A growing emphasis on the need for better teamwork is taking root in many health care organizations.
According to Maja Djukic, Ph.D, RN, an assistant professor at the NYU College of Nursing, team training can improve work relationships, which has a correlation with job satisfaction for nurses. Djukic, who is also a researcher with the Robert Wood Johnson Foundation-funded RN Work Project, cited the Team Stepps program from the Agency for Healthcare Research and Quality an example of one such program that promotes team-building in the name of providing safer patient care.
Another example of a team-building program that is designed to break down communication barriers and foster collaboration is the Medical Team Training program from the Veterans Health Administration.
Wanted: Meaningful recognition
In its 2005 report “Standards for Establishing and Sustaining Healthy Work Environments,” the AACN cited meaningful recognition as one of six vital healthy-workplace standards. Inadequate recognition can lead to dissatisfaction and turnover, the AACN noted, so meaningful recognition must become part of an organization’s culture to be truly effective.

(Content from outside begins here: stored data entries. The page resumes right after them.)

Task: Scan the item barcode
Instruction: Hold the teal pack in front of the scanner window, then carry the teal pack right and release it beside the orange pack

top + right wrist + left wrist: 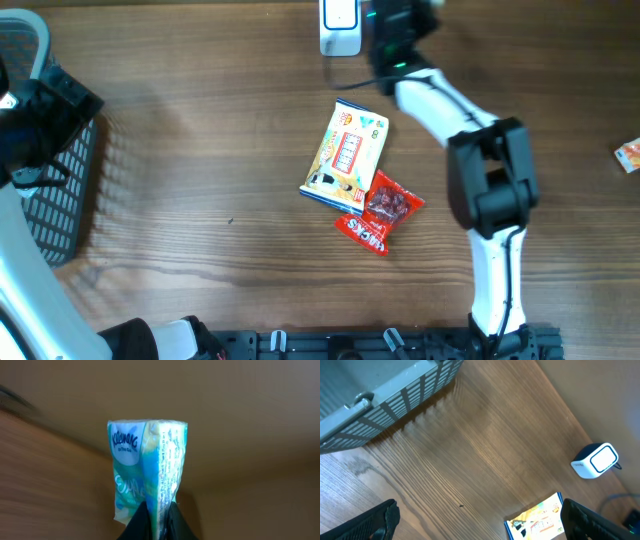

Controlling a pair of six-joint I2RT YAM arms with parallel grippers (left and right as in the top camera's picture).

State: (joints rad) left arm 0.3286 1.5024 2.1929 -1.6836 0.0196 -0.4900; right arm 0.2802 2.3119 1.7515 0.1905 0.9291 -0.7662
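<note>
Overhead: right arm's end is blurred at the far edge, just beside the scanner (pixel 340 28); the pack can't be made out there. Barcode not legible in any view. R wrist view: tissue pack (pixel 147 470) pinched at its lower edge by the right gripper (pixel 157 519). Long axis runs straight out from the fingers, logo twd outer end. Left gripper (pixel 480 510) spread wide over the table (pixel 470 445), nr the basket (pixel 395 395).

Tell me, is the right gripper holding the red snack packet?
No, the right gripper is pinched on a Kleenex tissue pack; the red snack packet lies on the table.
</note>
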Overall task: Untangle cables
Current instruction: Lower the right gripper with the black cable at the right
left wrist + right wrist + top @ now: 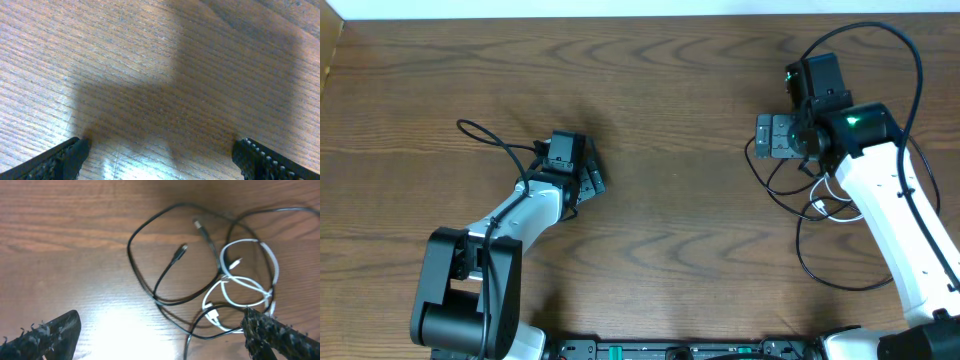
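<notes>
— Right pincer (159,325) gapes empty over the black cable (177,257) and white cable (214,315), tangled beneath it.
— Then you should pinch the white cable's plug end and draw it out slowly.

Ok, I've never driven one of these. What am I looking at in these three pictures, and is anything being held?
Two robot arms stand at a wooden table. The overhead picture looks straight down on both the left arm and the right arm. The other two pictures come from cameras on the wrists. The dark toothed fingers at their bottom corners belong to that arm's own end effector. The left end effector is open over bare wood. The right end effector is also open, above a tangle lying by the right arm. The tangle is a long black cable crossing a shorter white cable. Neither end effector holds anything.
</notes>
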You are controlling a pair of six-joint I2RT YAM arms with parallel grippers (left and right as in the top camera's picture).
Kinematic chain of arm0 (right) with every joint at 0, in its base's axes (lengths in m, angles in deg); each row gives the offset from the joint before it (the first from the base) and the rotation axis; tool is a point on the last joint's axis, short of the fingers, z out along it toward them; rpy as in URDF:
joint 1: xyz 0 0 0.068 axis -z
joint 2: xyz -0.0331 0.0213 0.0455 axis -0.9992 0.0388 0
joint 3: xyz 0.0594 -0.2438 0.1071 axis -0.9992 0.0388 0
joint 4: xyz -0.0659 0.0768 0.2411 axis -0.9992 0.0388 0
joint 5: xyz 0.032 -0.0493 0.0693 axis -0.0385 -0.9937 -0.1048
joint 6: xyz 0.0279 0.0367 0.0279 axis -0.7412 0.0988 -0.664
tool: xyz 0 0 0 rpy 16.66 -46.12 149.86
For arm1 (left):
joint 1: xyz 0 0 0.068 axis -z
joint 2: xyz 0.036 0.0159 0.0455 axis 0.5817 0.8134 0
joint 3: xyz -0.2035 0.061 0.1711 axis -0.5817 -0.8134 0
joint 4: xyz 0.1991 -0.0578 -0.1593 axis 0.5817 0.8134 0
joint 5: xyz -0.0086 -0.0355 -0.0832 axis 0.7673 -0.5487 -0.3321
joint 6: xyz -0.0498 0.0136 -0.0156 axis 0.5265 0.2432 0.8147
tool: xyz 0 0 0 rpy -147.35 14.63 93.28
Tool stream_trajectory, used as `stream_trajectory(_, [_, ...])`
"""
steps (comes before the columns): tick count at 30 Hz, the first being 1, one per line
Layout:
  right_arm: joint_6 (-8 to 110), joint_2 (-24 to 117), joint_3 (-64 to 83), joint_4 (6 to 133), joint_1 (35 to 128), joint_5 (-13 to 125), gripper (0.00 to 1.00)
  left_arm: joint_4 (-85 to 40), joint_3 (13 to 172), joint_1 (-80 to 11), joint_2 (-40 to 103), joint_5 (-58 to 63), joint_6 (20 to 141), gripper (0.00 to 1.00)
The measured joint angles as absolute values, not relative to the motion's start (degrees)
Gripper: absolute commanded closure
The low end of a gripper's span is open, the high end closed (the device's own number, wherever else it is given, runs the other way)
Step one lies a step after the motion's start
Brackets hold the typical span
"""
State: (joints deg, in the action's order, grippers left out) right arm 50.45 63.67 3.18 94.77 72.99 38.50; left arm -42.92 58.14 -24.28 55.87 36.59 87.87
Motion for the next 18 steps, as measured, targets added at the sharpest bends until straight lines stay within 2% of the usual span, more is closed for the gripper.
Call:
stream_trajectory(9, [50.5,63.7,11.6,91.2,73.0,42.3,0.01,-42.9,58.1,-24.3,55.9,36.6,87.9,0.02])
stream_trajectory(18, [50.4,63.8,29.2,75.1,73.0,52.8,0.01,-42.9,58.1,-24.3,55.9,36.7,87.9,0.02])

“Nurses like to be challenged,” Rick said. “Being challenged and accomplishing something leads to the opportunity to be recognized, and recognition is always important.”
However, recognition (or reward) isn’t always about money--in fact, often it’s not. Hacker noted that nurses want their hard work to be appreciated and rewarded, and they like genuine, not superficial, efforts to do so.
Hacker and Cox both named the Daisy Awards as an example of meaningful recognition. More than 1,000 health care organizations now participate in this program established by the Daisy Foundation to recognize excellence in nursing. The awards honor nurses on a monthly basis and typically feature presentation ceremonies so the nurse can be recognized in front of his or her peers.